## WORK INSTRUCTION:
Across the data below, count every line where the string "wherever" appears. Answer with the number alone.

[Items from a dataset]
----------
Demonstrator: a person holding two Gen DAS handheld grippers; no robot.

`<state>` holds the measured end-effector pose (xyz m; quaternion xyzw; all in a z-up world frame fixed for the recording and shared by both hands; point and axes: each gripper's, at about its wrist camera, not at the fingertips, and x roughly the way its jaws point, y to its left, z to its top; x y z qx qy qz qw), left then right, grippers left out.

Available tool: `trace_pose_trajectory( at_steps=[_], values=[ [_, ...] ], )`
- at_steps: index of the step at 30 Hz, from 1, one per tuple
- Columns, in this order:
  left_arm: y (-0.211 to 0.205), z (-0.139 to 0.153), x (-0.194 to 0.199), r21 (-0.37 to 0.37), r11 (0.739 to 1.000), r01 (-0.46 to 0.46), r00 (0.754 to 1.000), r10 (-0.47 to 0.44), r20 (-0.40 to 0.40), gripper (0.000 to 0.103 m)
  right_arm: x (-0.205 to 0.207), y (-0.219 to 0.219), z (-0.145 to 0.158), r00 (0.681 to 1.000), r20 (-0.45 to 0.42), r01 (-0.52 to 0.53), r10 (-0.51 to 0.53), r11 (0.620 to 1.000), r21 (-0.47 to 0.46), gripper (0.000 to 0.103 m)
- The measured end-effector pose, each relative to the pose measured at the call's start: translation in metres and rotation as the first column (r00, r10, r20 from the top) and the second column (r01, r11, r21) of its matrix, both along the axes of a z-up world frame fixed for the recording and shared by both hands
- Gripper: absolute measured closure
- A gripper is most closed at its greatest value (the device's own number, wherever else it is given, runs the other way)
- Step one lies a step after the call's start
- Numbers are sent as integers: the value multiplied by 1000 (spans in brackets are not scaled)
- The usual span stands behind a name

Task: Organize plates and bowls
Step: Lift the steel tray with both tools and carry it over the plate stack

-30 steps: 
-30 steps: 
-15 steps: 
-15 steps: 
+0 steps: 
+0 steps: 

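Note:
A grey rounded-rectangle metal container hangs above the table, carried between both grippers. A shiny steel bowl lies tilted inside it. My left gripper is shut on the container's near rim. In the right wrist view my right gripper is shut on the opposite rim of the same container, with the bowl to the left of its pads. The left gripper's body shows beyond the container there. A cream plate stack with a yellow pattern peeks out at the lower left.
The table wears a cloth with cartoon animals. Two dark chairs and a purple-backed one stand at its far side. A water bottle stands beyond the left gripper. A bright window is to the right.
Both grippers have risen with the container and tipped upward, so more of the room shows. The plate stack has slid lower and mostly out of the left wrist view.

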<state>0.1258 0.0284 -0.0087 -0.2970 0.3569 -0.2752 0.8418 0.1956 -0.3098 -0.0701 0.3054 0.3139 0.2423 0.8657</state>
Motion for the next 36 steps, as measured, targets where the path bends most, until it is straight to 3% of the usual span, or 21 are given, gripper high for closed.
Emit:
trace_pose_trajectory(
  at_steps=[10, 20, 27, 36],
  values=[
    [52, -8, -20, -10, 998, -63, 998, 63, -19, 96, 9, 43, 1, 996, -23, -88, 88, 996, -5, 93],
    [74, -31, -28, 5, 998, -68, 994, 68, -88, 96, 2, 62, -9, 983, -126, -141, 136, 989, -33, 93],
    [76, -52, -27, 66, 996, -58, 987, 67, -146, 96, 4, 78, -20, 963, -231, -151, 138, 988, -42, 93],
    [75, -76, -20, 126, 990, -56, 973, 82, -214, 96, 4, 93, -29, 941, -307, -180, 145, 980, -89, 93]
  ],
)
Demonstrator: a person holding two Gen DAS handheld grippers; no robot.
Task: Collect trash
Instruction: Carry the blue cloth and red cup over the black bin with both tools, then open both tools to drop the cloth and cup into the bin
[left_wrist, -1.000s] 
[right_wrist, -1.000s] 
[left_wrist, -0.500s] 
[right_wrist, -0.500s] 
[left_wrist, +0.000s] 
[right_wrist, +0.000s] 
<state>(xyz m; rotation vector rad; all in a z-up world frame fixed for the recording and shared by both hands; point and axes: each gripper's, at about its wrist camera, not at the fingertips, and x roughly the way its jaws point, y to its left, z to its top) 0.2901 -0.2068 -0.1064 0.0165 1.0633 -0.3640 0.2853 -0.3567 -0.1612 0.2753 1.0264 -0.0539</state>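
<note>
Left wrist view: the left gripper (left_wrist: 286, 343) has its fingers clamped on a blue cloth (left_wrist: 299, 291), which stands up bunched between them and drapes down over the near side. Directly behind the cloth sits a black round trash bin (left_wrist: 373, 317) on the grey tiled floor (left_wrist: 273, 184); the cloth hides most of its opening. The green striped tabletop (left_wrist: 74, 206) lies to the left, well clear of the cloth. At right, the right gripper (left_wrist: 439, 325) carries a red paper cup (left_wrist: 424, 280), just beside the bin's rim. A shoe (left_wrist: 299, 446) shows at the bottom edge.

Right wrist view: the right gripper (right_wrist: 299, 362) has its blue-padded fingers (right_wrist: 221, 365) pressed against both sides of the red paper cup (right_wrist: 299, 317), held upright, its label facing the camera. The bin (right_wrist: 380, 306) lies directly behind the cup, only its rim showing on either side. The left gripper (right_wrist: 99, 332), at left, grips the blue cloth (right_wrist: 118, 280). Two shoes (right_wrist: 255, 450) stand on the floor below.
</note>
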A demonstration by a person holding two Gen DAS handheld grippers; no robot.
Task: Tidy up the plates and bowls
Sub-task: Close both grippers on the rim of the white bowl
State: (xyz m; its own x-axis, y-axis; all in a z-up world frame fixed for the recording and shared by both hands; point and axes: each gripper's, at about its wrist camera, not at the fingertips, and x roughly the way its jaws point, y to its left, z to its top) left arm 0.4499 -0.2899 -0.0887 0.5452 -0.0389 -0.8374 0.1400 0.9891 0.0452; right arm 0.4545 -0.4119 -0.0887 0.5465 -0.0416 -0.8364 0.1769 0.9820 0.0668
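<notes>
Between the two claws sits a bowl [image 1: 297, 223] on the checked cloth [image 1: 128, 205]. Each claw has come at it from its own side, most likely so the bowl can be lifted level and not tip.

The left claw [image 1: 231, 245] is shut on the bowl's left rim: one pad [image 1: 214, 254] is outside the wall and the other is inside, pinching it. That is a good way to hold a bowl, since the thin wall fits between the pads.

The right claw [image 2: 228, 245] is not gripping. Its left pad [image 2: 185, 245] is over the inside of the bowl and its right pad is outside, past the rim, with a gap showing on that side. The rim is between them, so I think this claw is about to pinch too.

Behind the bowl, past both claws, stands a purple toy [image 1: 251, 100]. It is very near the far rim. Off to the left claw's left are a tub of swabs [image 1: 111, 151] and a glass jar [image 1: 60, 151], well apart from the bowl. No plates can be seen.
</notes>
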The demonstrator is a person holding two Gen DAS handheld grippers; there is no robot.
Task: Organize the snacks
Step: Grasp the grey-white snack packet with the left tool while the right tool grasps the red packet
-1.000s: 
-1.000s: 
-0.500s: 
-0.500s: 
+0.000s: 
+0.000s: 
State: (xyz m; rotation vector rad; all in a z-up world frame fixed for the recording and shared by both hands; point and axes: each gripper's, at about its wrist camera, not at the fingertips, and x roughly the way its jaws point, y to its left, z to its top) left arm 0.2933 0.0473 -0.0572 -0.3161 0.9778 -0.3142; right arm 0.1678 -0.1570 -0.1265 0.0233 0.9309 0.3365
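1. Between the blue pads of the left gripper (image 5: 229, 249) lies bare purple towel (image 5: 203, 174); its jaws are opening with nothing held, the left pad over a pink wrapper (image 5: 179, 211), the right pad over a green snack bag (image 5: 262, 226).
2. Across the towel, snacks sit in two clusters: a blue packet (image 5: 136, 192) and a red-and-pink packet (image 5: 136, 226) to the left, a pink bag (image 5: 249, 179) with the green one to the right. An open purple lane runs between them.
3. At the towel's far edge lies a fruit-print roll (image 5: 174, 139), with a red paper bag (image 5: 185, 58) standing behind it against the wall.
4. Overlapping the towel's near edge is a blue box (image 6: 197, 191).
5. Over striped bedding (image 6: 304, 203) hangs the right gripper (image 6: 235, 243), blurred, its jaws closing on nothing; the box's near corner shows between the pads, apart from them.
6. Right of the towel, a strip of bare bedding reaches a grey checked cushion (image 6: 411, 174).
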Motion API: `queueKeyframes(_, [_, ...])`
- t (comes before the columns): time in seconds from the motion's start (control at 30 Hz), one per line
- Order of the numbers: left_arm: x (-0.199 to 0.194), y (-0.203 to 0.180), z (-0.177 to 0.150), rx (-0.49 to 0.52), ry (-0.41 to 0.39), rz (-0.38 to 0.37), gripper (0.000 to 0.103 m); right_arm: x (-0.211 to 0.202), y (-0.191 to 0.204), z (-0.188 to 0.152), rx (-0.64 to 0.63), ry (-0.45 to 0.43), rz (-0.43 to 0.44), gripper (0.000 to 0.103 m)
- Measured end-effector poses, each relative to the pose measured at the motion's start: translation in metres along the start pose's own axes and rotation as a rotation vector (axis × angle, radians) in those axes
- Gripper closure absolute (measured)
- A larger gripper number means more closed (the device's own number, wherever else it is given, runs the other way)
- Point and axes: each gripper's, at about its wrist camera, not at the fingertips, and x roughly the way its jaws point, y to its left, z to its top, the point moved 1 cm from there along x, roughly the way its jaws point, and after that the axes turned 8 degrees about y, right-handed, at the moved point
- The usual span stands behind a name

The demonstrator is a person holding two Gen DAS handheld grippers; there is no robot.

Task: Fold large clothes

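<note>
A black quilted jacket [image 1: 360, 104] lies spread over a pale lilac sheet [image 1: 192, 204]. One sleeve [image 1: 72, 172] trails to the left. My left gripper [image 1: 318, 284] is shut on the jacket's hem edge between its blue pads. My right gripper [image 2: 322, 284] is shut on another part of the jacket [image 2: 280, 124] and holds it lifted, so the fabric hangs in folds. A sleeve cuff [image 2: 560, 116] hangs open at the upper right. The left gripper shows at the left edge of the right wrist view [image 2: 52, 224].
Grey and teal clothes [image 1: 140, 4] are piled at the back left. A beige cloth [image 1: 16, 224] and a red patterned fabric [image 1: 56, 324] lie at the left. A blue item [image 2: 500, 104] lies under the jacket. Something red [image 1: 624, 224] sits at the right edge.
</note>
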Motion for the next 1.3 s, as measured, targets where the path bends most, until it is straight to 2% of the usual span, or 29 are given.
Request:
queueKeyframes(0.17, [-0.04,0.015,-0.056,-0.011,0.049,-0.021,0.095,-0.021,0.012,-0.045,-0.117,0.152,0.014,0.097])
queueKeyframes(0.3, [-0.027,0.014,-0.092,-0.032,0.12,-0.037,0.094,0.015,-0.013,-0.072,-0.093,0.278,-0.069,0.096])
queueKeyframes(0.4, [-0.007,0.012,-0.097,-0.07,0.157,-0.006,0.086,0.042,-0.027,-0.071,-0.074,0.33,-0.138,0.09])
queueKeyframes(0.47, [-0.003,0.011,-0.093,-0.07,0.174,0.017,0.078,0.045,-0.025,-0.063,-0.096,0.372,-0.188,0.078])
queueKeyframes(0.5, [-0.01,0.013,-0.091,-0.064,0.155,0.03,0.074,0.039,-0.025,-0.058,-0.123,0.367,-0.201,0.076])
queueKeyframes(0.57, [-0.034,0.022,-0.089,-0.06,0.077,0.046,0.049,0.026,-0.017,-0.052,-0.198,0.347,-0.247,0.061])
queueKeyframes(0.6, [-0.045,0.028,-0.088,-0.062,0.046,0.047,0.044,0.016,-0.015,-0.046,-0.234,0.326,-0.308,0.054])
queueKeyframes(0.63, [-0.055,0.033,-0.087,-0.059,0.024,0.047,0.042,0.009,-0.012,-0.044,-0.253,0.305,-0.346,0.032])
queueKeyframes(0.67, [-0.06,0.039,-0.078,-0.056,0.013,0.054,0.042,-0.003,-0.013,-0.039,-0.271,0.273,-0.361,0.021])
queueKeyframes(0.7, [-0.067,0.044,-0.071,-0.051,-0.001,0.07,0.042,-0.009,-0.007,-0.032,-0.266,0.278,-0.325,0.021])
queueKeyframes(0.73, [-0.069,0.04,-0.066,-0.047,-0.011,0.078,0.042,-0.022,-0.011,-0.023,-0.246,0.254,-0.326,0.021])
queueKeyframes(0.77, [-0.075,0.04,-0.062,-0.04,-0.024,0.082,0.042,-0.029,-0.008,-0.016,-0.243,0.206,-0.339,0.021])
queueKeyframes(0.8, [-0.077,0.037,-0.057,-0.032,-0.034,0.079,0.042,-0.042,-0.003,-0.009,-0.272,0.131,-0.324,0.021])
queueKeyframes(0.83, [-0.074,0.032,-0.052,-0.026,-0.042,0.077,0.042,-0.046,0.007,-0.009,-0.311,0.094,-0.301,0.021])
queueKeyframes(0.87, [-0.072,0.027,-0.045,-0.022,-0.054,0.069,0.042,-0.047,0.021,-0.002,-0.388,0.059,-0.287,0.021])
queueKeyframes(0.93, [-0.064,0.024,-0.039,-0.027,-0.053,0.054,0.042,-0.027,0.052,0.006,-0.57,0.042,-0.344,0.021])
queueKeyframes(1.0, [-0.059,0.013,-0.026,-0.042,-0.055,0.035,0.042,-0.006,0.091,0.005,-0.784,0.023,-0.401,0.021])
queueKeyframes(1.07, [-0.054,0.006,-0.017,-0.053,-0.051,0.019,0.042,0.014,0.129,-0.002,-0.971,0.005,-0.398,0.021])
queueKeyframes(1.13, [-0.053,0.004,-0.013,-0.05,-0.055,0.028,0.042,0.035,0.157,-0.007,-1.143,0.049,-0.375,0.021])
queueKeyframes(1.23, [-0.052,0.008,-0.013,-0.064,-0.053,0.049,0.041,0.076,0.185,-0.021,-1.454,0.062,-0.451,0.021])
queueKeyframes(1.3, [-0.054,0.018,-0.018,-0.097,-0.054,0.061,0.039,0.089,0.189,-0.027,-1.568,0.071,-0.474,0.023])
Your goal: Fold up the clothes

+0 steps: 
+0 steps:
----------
## OUTPUT OF THE EXERCISE:
2